Circa la certificazione del Tcf, che non serve evidentemente per i soggetti già in cooperative compliance (articolo 1, comma 3) andrà compreso cosa significhi che i professionisti indipendenti chiamati a farlo siano “già” in possesso della specifica professionalità. Si vedrà come il regolamento del Mef di concerto col ministero di Giustizia declinerà tali requisiti. Le linee guida sul Tcf che verranno emanate con provvedimento del direttore dell’agenzia delle Entrate sembrano replicare delle utili best practice che in questi anni sono emerse sia a livello di transfer pricing che, più recentemente, di patent box.

In ottica di condivisione, il comma 2 dell’articolo 6 prevede dei meccanismi di regolarizzazione della posizione del contribuente in caso di adesione a indicazioni dell’agenzia delle Entrate che comportano la necessità di effettuare ravvedimenti operosi, attraverso un regolamento del Mef. Poiché ciò va a sostituire l’ultimo periodo del comma 2, che attualmente prevede però l’emanazione di un decreto del Mef (ovvero quello del 15 giugno 2016) relativo alla procedura di interpello abbreviato, probabilmente occorre coordinare i due aspetti. Sempre in ottica di dialogo reciproco, una risposta sfavorevole ad interpello o a una comunicazione di rischio viene anticipata con un contraddittorio, il tutto da regolamentare con un decreto del Mef (comma 2-bis).

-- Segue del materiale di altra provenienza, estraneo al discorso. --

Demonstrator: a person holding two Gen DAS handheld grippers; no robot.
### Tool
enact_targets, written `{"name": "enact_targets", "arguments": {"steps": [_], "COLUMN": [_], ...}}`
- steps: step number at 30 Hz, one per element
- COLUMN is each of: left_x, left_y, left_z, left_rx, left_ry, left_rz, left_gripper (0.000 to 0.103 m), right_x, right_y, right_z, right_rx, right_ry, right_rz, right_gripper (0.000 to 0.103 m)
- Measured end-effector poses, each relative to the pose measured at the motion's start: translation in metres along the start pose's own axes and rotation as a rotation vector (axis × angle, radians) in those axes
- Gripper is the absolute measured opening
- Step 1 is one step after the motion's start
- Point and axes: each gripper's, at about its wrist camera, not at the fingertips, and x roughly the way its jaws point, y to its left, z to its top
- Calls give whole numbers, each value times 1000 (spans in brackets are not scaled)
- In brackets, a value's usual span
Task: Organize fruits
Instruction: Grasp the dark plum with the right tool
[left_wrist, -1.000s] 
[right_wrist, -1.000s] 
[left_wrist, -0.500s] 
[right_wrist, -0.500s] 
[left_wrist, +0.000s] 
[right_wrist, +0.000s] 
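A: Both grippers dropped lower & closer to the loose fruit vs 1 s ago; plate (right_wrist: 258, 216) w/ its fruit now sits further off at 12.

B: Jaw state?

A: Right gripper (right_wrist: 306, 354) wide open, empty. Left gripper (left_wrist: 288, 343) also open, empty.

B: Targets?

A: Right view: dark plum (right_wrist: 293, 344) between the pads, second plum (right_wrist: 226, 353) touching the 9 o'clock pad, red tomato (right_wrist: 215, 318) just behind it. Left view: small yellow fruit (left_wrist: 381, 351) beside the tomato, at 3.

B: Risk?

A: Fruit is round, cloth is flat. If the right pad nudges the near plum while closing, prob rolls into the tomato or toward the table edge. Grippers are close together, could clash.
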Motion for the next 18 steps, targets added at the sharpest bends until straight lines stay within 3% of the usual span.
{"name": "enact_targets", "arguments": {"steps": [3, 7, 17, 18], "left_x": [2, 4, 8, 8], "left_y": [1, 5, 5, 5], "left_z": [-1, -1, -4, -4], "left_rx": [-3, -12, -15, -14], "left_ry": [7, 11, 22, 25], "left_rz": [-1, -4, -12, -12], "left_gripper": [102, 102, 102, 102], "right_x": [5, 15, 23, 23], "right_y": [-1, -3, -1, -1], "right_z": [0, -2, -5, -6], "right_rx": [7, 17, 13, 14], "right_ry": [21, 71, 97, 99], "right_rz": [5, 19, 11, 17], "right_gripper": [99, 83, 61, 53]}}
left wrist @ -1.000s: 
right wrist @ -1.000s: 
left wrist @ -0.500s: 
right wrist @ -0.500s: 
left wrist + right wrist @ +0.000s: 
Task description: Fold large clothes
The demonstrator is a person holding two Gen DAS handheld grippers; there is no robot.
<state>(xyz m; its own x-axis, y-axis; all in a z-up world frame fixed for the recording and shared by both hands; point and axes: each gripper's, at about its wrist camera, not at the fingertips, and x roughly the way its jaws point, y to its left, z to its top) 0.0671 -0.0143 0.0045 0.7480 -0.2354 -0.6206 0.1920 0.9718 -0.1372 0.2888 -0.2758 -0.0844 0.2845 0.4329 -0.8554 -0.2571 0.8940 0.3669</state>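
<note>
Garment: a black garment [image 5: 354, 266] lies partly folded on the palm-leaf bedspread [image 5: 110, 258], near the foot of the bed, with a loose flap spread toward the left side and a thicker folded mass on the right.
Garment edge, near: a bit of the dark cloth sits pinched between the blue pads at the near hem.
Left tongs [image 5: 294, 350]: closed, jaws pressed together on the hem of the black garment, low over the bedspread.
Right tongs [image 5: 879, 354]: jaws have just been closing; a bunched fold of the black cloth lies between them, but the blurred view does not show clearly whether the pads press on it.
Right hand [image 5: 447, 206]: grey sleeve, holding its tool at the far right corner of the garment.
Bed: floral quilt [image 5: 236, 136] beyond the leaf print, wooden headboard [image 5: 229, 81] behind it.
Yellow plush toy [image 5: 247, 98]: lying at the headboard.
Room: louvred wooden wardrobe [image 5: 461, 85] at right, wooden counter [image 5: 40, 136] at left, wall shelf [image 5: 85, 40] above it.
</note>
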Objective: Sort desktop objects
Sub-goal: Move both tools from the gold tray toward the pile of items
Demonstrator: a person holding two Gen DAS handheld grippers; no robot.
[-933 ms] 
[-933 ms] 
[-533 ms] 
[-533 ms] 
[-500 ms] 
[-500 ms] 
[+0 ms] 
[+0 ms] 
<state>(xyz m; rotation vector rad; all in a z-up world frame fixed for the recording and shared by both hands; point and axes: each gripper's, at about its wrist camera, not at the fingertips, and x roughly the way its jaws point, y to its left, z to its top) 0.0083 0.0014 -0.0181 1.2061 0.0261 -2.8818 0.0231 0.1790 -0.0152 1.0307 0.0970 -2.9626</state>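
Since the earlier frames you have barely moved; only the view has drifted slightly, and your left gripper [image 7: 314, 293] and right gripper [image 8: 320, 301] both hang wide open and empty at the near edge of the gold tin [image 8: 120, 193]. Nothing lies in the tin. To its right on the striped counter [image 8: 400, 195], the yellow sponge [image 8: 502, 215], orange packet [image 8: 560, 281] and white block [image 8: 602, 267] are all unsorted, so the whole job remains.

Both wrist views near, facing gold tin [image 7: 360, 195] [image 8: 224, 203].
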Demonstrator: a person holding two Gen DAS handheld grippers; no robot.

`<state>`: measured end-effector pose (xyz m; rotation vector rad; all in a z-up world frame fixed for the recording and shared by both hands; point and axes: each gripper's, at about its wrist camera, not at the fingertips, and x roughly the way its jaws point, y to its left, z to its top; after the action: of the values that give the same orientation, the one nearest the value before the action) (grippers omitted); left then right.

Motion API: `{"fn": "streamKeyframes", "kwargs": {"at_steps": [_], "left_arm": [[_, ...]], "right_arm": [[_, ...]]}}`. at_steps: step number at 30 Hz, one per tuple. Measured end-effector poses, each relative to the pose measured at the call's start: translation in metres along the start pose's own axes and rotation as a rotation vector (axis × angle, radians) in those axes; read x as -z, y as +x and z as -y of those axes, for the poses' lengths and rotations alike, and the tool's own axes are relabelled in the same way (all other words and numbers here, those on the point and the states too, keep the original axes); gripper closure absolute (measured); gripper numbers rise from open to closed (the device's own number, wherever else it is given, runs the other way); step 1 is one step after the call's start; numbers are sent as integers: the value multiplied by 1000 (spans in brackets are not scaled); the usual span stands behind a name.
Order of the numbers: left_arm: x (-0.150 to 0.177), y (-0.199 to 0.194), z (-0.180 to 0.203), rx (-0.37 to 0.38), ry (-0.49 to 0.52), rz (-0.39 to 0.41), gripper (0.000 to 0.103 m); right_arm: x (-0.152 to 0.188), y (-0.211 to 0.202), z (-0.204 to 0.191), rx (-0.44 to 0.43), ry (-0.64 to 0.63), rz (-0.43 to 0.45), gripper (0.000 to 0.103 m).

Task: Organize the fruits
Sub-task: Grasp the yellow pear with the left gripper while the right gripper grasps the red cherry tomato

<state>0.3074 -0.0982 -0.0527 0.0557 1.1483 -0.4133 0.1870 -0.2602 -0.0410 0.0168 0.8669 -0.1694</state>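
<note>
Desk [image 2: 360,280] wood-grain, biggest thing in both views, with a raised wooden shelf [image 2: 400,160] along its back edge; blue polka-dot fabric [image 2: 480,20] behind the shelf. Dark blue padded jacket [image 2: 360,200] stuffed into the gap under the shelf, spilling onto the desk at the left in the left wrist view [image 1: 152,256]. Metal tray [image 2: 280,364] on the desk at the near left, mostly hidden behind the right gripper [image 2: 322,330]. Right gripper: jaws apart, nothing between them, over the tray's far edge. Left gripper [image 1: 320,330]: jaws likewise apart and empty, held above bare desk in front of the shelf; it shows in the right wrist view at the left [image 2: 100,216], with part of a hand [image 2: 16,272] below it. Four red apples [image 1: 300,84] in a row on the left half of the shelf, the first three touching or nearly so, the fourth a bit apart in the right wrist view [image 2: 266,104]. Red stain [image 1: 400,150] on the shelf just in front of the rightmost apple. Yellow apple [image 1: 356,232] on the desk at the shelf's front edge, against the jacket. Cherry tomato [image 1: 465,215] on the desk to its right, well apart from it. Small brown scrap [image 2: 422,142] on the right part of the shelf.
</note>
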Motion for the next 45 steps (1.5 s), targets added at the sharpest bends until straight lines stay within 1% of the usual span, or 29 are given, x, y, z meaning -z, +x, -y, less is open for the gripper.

La vera differenza col passato, accogliendo le molteplici istanze degli operatori, è la disapplicazione delle sanzioni (attualmente solo ridotte a metà) se il contribuente comunica i rischi fiscali con interpello o comunicazione di rischio. Qui sta il nodo, poiché ciò va fatto prima della presentazione delle dichiarazioni fiscali ovvero prima del decorso delle relative scadenze fiscali: significa passare da un approccio ex post a uno ex ante, ma richiederà un cambio di mentalità di tutte le aziende interessate a entrare in cooperative compliance.

Si registra altresì la riduzione, ma solo a metà, delle sanzioni in caso di rischio fiscale non significativo e di comunicazione del rischio fiscale pregresso effettuata prima di entrare in cooperative compliance, entro 120 giorni dalla notifica del provvedimento di ammissione al regime.

Ulteriore appeal è dato dalla riduzione di due anni dei termini di accertamento, che si incrementano di uno in presenza di certificazione tributaria. E a ciò si aggiunge l’esclusione del penale tributario, relativo all’art. 4 della dichiarazione infedele del Dlgs 74/2000, ma per i soli componenti attivi.

Lo slancio alla procedura è dato anche dall’ampliamento soggettivo, per cui si vanno a ricomprendere:

i soggetti con volume di affari o ricavi non inferiore a 750 milioni di euro per il 2024 (500 dal 2026 e 100 dal 2028);

il trascinamento dei soggetti in consolidato fiscale con uno che è già in cooperative compliance;

l’ipotesi di esecuzione alla risposta all’istanza di interpello nuovi investimenti indipendentemente dai requisiti dimensionali (fattispecie invero già presente oggi).

Al di là del fatto che, condivisibilmente, non è richiesta la certificazione per i soggetti già in cooperative compliance che hanno ricevuto il bollino dalle Entrate, per gli stessi la riduzione dei termini di accertamento opera dal 2024, come chiarito anche dalla relazione illustrativa.